REQUIRED WORK – The first line of the data below and every line after it, through the one with "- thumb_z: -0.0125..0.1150", must be transcribed without change.

SOURCE DATA –

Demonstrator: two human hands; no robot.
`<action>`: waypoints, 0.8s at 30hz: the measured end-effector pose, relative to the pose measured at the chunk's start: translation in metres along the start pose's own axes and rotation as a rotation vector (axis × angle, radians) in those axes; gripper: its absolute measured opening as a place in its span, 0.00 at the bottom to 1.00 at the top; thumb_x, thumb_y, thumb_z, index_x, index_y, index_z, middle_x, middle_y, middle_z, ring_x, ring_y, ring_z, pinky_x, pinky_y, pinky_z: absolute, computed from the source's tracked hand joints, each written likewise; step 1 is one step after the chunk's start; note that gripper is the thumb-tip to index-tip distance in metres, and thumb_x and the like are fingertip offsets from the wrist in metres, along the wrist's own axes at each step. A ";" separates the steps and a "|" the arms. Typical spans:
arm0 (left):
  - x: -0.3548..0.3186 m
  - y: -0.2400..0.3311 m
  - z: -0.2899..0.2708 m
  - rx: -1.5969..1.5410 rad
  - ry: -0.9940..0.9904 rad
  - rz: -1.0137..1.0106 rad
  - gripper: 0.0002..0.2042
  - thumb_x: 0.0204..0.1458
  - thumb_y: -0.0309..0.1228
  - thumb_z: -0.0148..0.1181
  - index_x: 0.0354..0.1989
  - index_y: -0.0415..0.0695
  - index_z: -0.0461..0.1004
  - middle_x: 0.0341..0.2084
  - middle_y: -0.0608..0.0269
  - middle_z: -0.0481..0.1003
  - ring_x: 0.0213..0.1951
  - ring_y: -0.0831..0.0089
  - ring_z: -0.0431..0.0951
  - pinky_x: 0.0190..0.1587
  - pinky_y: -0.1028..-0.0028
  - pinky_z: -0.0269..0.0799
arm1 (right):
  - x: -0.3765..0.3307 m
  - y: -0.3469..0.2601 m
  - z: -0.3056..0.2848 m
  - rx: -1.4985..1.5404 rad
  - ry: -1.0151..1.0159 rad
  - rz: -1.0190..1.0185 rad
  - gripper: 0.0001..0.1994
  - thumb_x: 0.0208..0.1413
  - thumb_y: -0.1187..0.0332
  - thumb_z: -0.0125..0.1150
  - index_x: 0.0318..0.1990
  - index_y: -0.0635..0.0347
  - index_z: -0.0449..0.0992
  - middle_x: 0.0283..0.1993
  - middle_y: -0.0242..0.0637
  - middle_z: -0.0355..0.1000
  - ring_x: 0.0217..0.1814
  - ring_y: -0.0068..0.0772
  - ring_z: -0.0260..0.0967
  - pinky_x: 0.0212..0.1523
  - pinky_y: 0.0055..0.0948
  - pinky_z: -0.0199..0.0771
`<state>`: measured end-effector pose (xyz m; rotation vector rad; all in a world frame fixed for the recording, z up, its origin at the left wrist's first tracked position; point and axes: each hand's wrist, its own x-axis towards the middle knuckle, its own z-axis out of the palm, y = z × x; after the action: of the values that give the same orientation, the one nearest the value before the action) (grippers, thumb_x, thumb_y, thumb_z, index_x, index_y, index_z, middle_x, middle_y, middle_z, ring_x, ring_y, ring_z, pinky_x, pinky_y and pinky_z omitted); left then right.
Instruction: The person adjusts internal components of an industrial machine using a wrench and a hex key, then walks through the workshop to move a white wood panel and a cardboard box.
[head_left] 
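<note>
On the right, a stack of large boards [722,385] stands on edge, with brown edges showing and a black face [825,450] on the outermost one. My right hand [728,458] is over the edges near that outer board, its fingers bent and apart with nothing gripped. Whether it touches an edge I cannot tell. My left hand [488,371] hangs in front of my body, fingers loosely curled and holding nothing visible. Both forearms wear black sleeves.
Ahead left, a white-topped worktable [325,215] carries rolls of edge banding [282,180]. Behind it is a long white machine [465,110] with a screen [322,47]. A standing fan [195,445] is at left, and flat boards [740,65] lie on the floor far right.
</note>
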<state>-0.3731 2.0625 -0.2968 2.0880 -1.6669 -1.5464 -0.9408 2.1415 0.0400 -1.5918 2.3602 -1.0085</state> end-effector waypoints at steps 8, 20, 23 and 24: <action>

FINISHED EXERCISE –
Demonstrator: two human hands; no robot.
`<action>`: waypoints, 0.8s at 30hz: the measured end-effector pose, relative to the pose measured at the chunk's start: translation in metres along the start pose's own axes and rotation as a rotation vector (axis × angle, radians) in those axes; gripper: its absolute measured opening as a place in its span, 0.00 at the bottom to 1.00 at the top; thumb_x, thumb_y, thumb_z, index_x, index_y, index_z, middle_x, middle_y, middle_z, ring_x, ring_y, ring_z, pinky_x, pinky_y, pinky_z: absolute, computed from the source's tracked hand joints, each written likewise; step 1 is one step after the chunk's start; note that gripper is the thumb-tip to index-tip distance in metres, and thumb_x and the like are fingertip offsets from the wrist in metres, along the wrist's own axes at each step. A ";" separates the steps and a "|" the arms. Typical spans:
arm0 (left):
  - x: -0.3548..0.3186 m
  - y: -0.2400..0.3311 m
  - z: -0.2899..0.2708 m
  - rx: -1.5969..1.5410 rad
  - ry: -0.9940..0.9904 rad
  - rz: -1.0137..1.0106 rad
  - gripper: 0.0002..0.2042
  - thumb_x: 0.0204..0.1458
  - thumb_y: -0.0309..0.1228
  - thumb_z: -0.0148..0.1181
  - index_x: 0.0354..0.1989
  - index_y: -0.0415..0.0695
  - index_z: -0.0461..0.1004
  - middle_x: 0.0341..0.2084
  - middle_y: -0.0608..0.0269
  - middle_z: -0.0481..0.1003
  - ring_x: 0.0213..0.1951
  - ring_y: -0.0831..0.0089
  - ring_z: -0.0431..0.0951
  - pinky_x: 0.0190..0.1587
  - pinky_y: -0.1028..-0.0028
  - pinky_z: -0.0269..0.0799
arm1 (right):
  - x: -0.3765..0.3307 m
  - y: -0.3469..0.2601 m
  - z: -0.3056..0.2848 m
  - rx: -1.4985..1.5404 rad
  - ry: -1.0151..1.0159 rad
  - rz: -1.0190..1.0185 rad
  - gripper: 0.0001..0.1994
  - thumb_x: 0.0208..0.1413
  - thumb_y: -0.1187..0.0332
  - thumb_z: -0.0125..0.1150

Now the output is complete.